Most cars of that era were sold with the standard 3-speed manual transmission, but you could also get the 2-speed Powerglide automatic transmission or a dealer-installed Borg Warner T-10 Corvette 4-speed manual transmission to go along with your Rochester electronic fuel injection.
Mattel took full advantage of this popularity and released its first rendition of the ’57 Chevy in 1977 as the car was turning 20 years old. And if you didn’t already know, 1977 was the year that Mattel discontinued the Redline tires, so it produced Hot Wheels cars with either Redline or Blackwall tires that year. There was only one version of the ’57 Chevy produced with Redlines, and it was red enamel with a white-and-lemon-yellow side stripe replicating the famous factory side trim. It also had mustard yellow striping down low between the front—and rear—wheel openings. Its hood was flat and had a chrome plastic base embossed with its Hong Kong assembly location and a copyright date of 1976. There is also something very distinct about this casting that you may have noticed in the photos: The interior has always been molded as one unit along with the windows. If the windows were dark blue transparent, so were the seats. If the windows were smoked, so were the seats. Mattel did this with a few other castings as well, and this surely saved a lot in production costs at a time when it needed to save wherever possible. Discontinuing the Redlines saved them a penny a car, keeping the Hot Wheels line alive. The red enamel ’57 Chevy also came as a Blackwall version, the only difference being the wheels.
For 1978, a black enamel version was released with the same blue transparent windows and interior along with the same tampo decoration and Blackwall tires only. There wasn’t another release of the ’57 Chevy from Hot Wheels until four years later in 1982, when it was rereleased in the same scheme as in 1977 but with the new gold Hot Ones wheels. It was again released in 1983 but with red metallic—sometimes referred to as “metal-flake”—paint and again with the gold Hot Ones wheels. Its base country also changed from Hong Kong to Malaysia in 1983.

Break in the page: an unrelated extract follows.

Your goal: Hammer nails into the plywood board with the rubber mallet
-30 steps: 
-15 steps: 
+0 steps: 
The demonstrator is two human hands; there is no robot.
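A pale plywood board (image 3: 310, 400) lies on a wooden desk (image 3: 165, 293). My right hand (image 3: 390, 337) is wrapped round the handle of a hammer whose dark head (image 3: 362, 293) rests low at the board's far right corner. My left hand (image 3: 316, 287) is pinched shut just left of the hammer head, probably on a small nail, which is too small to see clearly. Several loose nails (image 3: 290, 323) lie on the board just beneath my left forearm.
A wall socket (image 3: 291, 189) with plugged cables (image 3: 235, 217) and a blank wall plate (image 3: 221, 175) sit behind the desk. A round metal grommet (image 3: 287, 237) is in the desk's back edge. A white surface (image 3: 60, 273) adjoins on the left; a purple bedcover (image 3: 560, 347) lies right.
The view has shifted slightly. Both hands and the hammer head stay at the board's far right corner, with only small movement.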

In 1984, the color as well as the casting itself changed. There was now a large metal Hillborn-type fuel-injected engine sticking through the hood, and the car was painted yellow enamel with red flames. This version came with either gold Hot Ones or basic-wheel Blackwalls. This color variation was again released seven years later in 1991, with Ultra Hot wheels with the collector number card 157, and again in 1992, on the same card with chrome Hot Ones wheels. All in all, the 1957 Chevy Bel Air has been released as a Hot Wheels car in many different variations from 1977 to the present, and as with its 1:1-scale inspiration, it continues to be one of the most popular American automobiles around in any scale.